Donner aux territoires et aux élus les moyens d’agir
Avec 34 875 communes en France, un maillage dense d’acteurs locaux, de collectivités et d’associations est confronté quotidiennement aux enjeux de désinformation sans toujours disposer des outils nécessaires. L’académie leur offrirait une porte d’entrée claire, un appui, des formations, et un espace de coordination. Elle permettrait aussi d’instaurer un langage commun entre les différents acteurs du champ – là où, comme le rappellent les députées, la cybersécurité a su créer un écosystème solide et cohérent grâce au travail de l’Agence nationale de la sécurité des systèmes d’information (ANSSI).
L’un des volets importants du projet serait également la création d’un référent dédié aux élus, capable d’informer les parlementaires sur les campagnes en cours et de répondre à leurs sollicitations. Dans un contexte où plusieurs d’entre eux ont déjà été ciblés par des attaques coordonnées sur les réseaux sociaux, ce lien opérationnel serait particulièrement utile, notamment en période électorale ou de crise.
L’idée n’est pas de transformer chaque citoyen en agent de contre-influence ni de centraliser le débat public. Il s’agit plutôt de permettre à chacun de mieux comprendre ce qui se joue, d’identifier les techniques employées et de savoir vers qui se tourner pour se former ou signaler un problème. Comme le soulignait encore Marc-Antoine Brillant : « Nous souhaitons pouvoir mieux outiller la société civile et le monde académique avec des outils qui permettent de détecter, par exemple, des phénomènes inauthentiques. »
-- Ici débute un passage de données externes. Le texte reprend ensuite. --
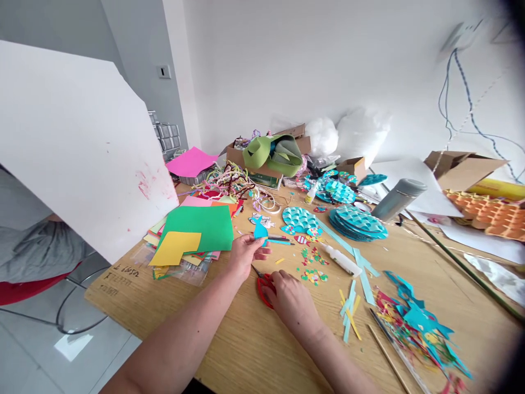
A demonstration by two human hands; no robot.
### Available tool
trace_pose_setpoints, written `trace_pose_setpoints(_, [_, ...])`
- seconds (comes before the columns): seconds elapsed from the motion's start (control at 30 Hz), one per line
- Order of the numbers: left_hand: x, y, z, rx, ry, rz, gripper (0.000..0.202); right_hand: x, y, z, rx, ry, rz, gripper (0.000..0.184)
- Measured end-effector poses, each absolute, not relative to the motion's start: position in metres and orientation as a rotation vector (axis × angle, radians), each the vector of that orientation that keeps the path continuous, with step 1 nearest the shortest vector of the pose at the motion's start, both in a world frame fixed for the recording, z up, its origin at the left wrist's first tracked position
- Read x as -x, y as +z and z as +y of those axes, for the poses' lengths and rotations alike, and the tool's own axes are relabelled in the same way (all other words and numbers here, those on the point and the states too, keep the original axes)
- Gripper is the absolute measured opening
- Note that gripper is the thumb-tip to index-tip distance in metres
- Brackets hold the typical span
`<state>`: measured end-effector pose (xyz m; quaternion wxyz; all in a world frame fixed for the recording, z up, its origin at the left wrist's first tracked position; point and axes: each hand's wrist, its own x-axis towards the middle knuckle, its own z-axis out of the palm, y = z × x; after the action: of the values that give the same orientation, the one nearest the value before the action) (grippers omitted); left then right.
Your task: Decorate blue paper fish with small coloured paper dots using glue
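Observation:
Pinched in the fingers of my left hand (249,253) is a small blue paper cutout (260,230), fish-like with a pointed tail. My right hand (293,298) grips the red-handled scissors (262,291) low over the wooden table (229,334), with the blades pointing toward my left wrist. Pencils (281,239) lie just beyond my left hand. A striped red paper fish (302,239) and little piles of coloured paper bits (314,275) sit beyond my right hand, beside a white glue bottle (342,260).
Green paper (200,224) and yellow paper (174,247) lie at the left under a large white board (82,148). Woven blue discs (356,224) and a grey tumbler (398,200) stand at the right. Blue paper scraps (422,314) and a wooden stick (388,355) lie near right.

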<state>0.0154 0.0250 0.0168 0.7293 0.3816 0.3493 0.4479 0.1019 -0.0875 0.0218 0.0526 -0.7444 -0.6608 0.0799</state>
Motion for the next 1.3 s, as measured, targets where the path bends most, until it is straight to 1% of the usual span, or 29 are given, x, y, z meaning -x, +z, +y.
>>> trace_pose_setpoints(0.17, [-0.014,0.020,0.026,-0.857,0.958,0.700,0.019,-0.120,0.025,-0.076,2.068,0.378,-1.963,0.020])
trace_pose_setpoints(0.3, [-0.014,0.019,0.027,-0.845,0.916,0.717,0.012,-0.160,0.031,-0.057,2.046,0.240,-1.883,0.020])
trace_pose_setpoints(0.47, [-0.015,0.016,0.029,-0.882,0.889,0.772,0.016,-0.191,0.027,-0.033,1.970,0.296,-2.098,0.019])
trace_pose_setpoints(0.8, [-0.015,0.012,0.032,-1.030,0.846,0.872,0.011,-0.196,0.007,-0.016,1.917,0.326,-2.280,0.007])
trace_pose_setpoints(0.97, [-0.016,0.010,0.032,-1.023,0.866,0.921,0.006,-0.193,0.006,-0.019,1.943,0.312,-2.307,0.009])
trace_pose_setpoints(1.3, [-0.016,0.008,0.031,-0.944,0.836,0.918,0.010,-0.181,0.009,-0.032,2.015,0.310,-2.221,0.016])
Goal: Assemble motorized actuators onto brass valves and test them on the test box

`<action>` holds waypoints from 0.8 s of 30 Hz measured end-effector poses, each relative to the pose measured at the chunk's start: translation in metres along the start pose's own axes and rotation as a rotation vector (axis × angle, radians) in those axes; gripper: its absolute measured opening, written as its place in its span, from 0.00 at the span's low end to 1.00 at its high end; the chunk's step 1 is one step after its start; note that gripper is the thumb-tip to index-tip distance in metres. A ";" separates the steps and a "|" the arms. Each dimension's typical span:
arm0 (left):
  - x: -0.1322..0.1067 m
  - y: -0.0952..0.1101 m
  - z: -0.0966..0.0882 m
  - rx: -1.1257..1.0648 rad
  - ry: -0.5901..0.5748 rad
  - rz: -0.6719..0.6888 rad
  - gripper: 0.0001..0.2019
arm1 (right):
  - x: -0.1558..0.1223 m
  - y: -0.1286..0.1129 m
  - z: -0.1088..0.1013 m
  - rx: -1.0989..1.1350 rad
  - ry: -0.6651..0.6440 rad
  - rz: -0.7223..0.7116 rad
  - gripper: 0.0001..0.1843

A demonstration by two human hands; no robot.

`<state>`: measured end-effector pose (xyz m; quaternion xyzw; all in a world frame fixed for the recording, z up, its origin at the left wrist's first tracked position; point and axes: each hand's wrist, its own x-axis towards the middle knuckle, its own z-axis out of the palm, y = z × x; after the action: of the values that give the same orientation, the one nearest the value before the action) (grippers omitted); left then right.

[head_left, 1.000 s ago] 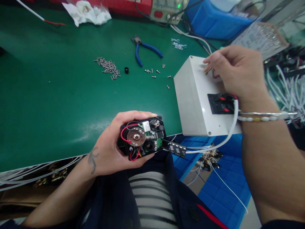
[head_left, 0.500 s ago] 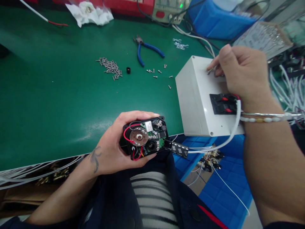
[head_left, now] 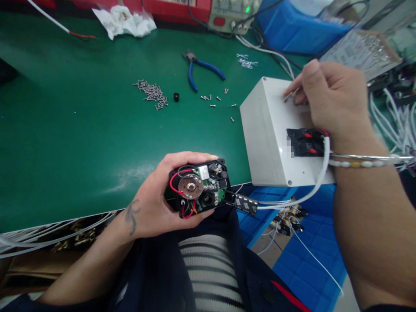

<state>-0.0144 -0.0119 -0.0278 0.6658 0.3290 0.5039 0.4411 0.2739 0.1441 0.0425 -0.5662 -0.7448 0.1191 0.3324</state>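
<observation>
My left hand (head_left: pixel 156 203) grips a small open black case (head_left: pixel 198 187) over my lap; a green circuit board, a round metal disc and red and black wires show inside it. A black connector (head_left: pixel 246 203) with white wires hangs from the case's right side. My right hand (head_left: pixel 331 102) rests on top of a white plastic box (head_left: pixel 269 134) at the table's edge, its thumb and fingers pinched round a small metal switch lever. A black terminal block (head_left: pixel 307 141) with red tabs sits on the box, and a white cable runs from it.
Blue-handled pliers (head_left: pixel 203 69), a pile of screws (head_left: pixel 151 92), scattered screws and a small black cap (head_left: pixel 176 96) lie on the green mat (head_left: pixel 81 130). Crumpled white tissue (head_left: pixel 121 19) is at the back. Blue bins and white cable bundles sit at right and below.
My right hand's fingers have curled from reaching across the white box into a pinch on the small metal lever. My left hand and the case stay almost still.
</observation>
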 end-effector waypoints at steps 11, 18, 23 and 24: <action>-0.001 0.001 -0.002 -0.044 -0.011 -0.057 0.44 | 0.005 -0.002 0.009 0.158 0.106 0.099 0.32; -0.001 0.001 -0.002 -0.033 -0.015 -0.063 0.43 | 0.005 -0.004 0.007 0.128 0.096 0.110 0.31; -0.001 0.002 -0.001 -0.041 -0.005 -0.062 0.42 | 0.006 -0.004 0.008 0.100 0.096 0.164 0.30; -0.001 0.004 0.000 -0.022 0.010 -0.067 0.41 | 0.006 -0.004 0.008 0.104 0.103 0.173 0.30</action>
<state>-0.0150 -0.0139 -0.0242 0.6470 0.3477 0.4957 0.4634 0.2649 0.1501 0.0405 -0.6157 -0.6678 0.1568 0.3878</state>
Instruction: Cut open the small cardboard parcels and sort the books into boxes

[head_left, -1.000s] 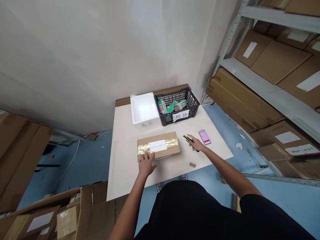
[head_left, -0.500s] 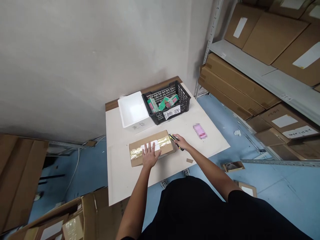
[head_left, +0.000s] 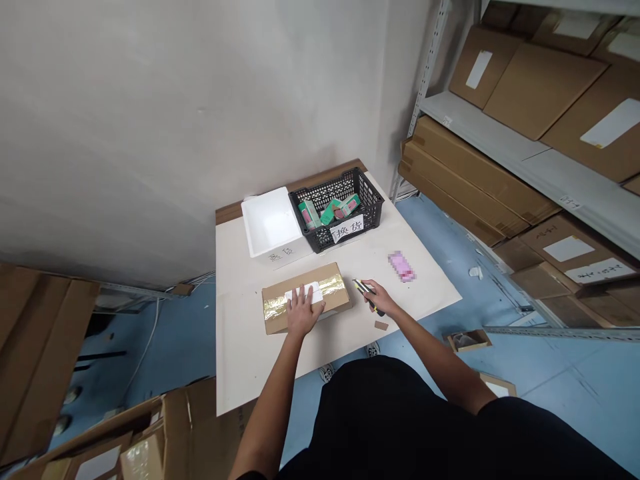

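Note:
A taped cardboard box [head_left: 275, 320] with a white label on its top lies on the white table. My left hand [head_left: 301, 313] rests flat on that box, fingers spread over the label's edge. In my right hand [head_left: 379, 297] is a black and yellow box cutter [head_left: 364, 289], its tip pointing up and left. The cutter is just off the box's right end, with a small gap between them. A small brown cardboard scrap [head_left: 381, 325] lies below my right hand.
Behind the box stand a white bin [head_left: 285, 256] and a black plastic crate [head_left: 320, 240] holding several green boxes. A blurred pink item [head_left: 401, 265] lies to the right. Shelving [head_left: 500, 140] with cardboard boxes rises at the right; an open carton [head_left: 175, 427] is at lower left.
My right hand has drawn the box cutter away from the box's right end, to the right and slightly down. My left hand stays on the box. The view has shifted slightly.

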A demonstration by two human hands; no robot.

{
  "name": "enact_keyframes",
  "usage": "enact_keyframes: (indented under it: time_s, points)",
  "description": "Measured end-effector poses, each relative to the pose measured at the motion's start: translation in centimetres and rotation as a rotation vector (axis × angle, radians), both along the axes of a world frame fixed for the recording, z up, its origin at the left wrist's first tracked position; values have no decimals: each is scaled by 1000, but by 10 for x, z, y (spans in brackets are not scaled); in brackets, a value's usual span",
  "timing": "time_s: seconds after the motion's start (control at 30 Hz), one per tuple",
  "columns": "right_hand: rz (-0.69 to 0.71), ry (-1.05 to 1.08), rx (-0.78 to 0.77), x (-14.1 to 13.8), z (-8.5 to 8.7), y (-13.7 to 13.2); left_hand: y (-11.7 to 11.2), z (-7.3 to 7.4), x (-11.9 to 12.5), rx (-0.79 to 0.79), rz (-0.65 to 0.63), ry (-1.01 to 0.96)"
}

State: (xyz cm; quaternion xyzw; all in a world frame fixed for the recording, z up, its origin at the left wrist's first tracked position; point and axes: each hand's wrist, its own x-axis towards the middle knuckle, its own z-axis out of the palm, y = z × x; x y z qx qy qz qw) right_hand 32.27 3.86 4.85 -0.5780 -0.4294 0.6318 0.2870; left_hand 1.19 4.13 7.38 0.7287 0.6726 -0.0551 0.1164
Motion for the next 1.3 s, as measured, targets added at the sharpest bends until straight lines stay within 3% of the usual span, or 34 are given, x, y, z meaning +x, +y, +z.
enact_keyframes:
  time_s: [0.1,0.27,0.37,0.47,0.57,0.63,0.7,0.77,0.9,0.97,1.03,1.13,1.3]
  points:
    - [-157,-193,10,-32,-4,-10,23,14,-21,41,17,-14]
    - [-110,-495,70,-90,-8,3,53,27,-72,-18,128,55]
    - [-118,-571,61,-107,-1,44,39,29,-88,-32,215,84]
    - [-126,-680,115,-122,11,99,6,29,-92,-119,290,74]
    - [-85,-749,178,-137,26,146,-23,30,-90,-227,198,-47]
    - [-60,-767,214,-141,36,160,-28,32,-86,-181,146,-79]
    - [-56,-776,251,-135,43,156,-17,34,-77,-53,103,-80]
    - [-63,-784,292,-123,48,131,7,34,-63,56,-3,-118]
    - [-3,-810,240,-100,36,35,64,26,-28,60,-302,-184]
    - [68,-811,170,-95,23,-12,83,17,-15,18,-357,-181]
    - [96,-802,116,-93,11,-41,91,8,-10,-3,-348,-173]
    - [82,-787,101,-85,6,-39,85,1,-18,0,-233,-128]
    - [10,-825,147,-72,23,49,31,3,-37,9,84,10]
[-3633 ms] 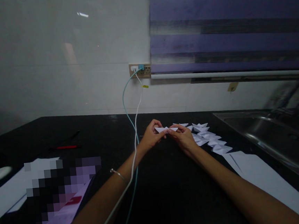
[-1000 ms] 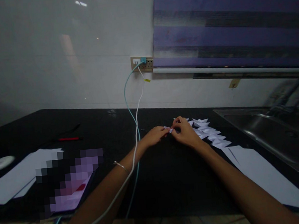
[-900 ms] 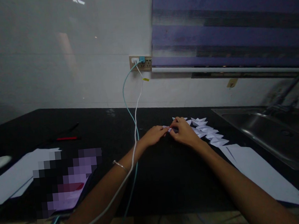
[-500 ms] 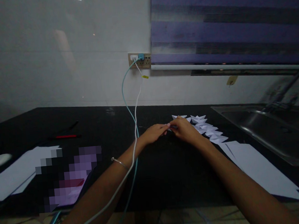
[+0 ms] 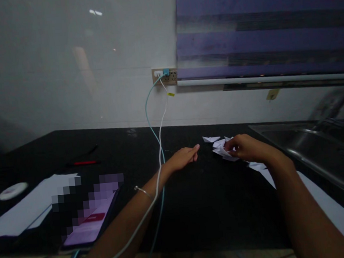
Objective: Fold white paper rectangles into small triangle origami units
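My left hand (image 5: 184, 157) rests on the black counter (image 5: 203, 206) with its fingers stretched out and nothing in it. To its right, my right hand (image 5: 246, 148) is curled over a row of small white folded paper pieces (image 5: 220, 147), its fingers pinched on one of them. One folded piece (image 5: 210, 139) lies apart, just behind the row. My right wrist hides most of the row. A thin bracelet (image 5: 141, 190) circles my left wrist.
White paper sheets (image 5: 329, 209) lie under my right forearm. A steel sink (image 5: 318, 148) is at the right. Two cables (image 5: 158, 146) run from a wall socket (image 5: 165, 75) across the counter. At the left lie a phone (image 5: 91, 222), papers (image 5: 28, 208), a red pen (image 5: 84, 162).
My hands, which pinched one folded piece between them, have parted. The right hand moved right onto the row of folded pieces; the left hand stayed and opened flat.
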Demonstrator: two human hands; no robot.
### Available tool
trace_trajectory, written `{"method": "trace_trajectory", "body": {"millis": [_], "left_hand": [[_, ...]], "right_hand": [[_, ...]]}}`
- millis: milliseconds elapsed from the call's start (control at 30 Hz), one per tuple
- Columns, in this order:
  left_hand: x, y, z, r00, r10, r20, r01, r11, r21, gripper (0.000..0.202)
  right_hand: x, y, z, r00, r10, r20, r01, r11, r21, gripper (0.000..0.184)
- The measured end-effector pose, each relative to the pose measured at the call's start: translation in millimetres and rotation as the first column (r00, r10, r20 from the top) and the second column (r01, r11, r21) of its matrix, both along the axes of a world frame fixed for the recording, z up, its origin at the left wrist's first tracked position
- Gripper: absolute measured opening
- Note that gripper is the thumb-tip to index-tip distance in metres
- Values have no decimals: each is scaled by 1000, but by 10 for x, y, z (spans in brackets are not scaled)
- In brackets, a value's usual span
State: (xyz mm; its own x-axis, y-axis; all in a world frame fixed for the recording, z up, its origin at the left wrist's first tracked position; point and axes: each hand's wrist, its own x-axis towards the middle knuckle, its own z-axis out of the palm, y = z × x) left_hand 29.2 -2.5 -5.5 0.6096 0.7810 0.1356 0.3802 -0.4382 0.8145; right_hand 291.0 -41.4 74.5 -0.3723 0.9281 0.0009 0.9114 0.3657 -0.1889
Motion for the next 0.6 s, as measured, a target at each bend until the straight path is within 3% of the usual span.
{"method": "trace_trajectory", "body": {"millis": [133, 300, 600], "left_hand": [[-1, 7, -8, 1000, 8, 4, -8, 1000, -4, 69], [1, 1, 7, 1000, 4, -11, -4, 1000, -14, 68], [0, -22, 40, 1000, -1, -18, 1, 1000, -6, 63]], "right_hand": [[31, -77, -9, 999, -26, 20, 28, 996, -83, 19], [-130, -88, -101, 992, -68, 104, 85, 982, -170, 23], [-191, -21, -225, 983, -87, 160, 111, 982, -150, 15]]}}
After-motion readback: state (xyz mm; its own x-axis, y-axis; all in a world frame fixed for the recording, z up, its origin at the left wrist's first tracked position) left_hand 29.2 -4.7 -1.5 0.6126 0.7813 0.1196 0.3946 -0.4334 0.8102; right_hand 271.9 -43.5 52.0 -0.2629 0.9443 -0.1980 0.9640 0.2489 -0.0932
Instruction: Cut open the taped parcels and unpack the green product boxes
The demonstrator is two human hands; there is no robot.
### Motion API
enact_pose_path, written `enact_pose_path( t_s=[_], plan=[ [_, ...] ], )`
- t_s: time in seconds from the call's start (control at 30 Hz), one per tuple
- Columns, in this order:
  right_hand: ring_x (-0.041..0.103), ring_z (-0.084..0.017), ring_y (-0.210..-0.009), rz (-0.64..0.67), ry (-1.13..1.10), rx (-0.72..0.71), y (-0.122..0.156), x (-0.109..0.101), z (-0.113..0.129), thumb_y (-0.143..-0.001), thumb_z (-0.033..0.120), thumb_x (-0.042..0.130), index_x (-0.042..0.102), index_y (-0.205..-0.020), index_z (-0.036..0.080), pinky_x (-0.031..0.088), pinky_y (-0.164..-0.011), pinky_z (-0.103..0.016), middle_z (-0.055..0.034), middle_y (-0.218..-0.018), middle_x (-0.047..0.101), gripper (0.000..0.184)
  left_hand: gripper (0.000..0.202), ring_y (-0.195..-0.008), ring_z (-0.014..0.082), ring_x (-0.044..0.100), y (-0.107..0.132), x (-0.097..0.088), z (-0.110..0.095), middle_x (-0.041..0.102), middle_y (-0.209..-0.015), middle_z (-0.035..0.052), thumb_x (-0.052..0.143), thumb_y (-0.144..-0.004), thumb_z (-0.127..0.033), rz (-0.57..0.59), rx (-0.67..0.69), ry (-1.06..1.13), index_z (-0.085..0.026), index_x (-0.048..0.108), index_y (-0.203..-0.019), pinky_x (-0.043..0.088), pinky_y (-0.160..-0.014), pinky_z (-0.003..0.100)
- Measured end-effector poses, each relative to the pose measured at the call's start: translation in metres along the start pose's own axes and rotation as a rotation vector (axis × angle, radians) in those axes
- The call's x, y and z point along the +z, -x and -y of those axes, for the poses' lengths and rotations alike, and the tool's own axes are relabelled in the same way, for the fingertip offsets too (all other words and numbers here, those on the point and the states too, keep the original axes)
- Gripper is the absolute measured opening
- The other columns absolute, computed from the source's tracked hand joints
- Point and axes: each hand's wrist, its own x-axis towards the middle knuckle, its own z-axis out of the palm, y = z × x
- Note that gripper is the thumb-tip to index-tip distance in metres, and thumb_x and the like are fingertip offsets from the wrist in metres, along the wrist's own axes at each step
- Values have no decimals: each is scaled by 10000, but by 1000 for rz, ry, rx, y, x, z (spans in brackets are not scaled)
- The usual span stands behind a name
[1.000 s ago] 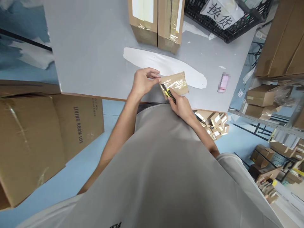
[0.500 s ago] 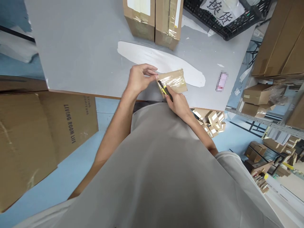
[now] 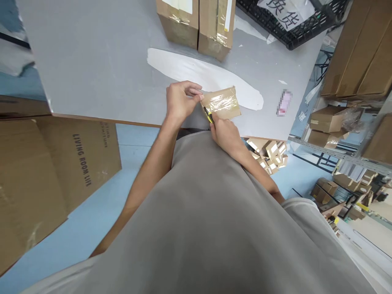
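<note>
The person stands at the near edge of a grey table (image 3: 101, 69) and holds a flat brown parcel (image 3: 223, 103) just above it, close to the body. The parcel is wrapped in shiny clear tape. Its long axis goes from left to right, and the right end lies a little farther from the person than the left end.

The left hand (image 3: 180, 100) is closed on the left short edge of the parcel, pinching it between thumb and fingers. The right hand (image 3: 226, 134) is closed around a yellow and black knife (image 3: 208, 115). The knife is short and lies on a diagonal. Its tip points away from the person and to the left, toward the left hand, and it touches the near left corner of the parcel. If a blade is out, I cannot tell; it is too small.

On the table behind the parcel there is a long white patch (image 3: 196, 73). Farther back stand two taped boxes (image 3: 196, 24), side by side and touching. A black crate (image 3: 297, 32) with a paper sheet on it is at the far right corner. A small pink thing (image 3: 284, 103), blurred, lies well to the right of the parcel.

The floor (image 3: 134, 139) is light blue. A big carton (image 3: 45, 163) with the words "LIVING ROOM" stands at the left of the person. Small boxes (image 3: 269, 152) are piled under the table's right side, and shelves (image 3: 337, 134) with more cartons fill the right of the room.
</note>
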Motion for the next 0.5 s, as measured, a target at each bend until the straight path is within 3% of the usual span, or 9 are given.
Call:
enact_pose_path(
  t_s=[0.17, 0.4, 0.5],
  plan=[
    [845, -365, -1319, 42, 16, 75, 16, 2, 15, -1210, 99, 347, 378, -1883, 75, 668, -1136, -500, -271, -1444, 843, 674, 185, -1073, 264, 883, 8, 7, -4, 878, -1008, 11, 923, -900, -259, -36, -33, -19, -272, 847, -1068, 741, -1033, 385],
    [846, -343, -1357, 66, 26, 126, 18, -12, 30, -1169, 6, 368, 533, -1754, 24, 675, -1119, -435, -299, -1438, 836, 609, 214, -1071, 271, 883, 19, 10, -3, 909, -1071, 32, 874, -901, -231, -15, -34, -62, -261, 873, -1113, 745, -1040, 414],
    [845, -333, -1369, 81, 32, 134, 21, -14, 32, -1169, -15, 356, 503, -1775, 18, 675, -1120, -420, -296, -1439, 839, 625, 220, -1079, 272, 878, 19, 11, -2, 909, -1074, 26, 878, -919, -284, -13, -31, -55, -273, 871, -1138, 741, -1070, 436]
  ],
)
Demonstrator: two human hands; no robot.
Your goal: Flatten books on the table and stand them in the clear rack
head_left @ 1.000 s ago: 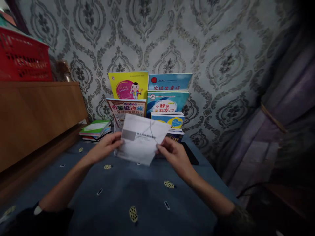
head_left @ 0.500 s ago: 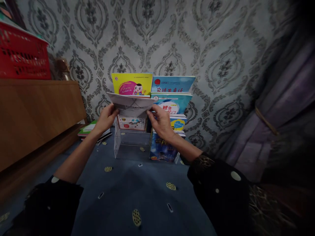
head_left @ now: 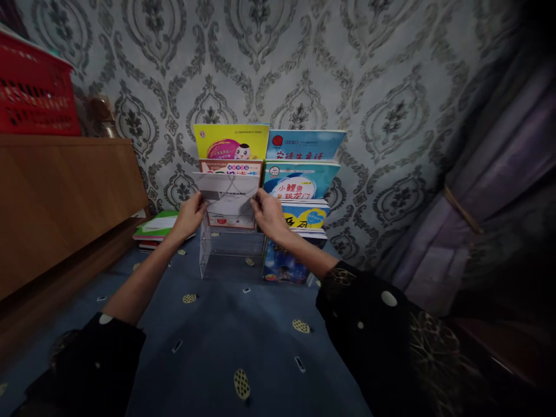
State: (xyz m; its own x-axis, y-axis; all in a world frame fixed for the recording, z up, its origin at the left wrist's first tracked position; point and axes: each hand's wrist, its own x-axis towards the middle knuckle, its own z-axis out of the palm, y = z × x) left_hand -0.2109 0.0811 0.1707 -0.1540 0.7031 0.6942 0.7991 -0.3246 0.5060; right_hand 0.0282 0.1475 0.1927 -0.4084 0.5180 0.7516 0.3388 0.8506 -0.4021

Restaurer la distinction entre le vrai et le faux
Ce projet se veut sobre mais ambitieux. Une structure légère, lisible, et capable d’animer un réseau d’acteurs publics et privés face à un phénomène persistant. Il ne s’agit pas de tout résoudre, mais d’apporter une réponse cohérente à un enjeu devenu transversal et durable. Comme l’écrivait Hannah Arendt dans Les origines du totalitarisme, « le sujet idéal du gouvernement totalitaire n’est pas le nazi convaincu ou le communiste dévoué, mais les personnes pour qui la distinction entre la réalité et la fiction et la distinction entre vrai et faux n’existent plus ».
Lutter contre cette confusion exige plus qu’un service d’alerte ou quelques outils techniques. Cela demande une politique publique lisible, ouverte, capable d’associer durablement la société civile. La création d’une académie en est un premier pas. Reste à le concrétiser.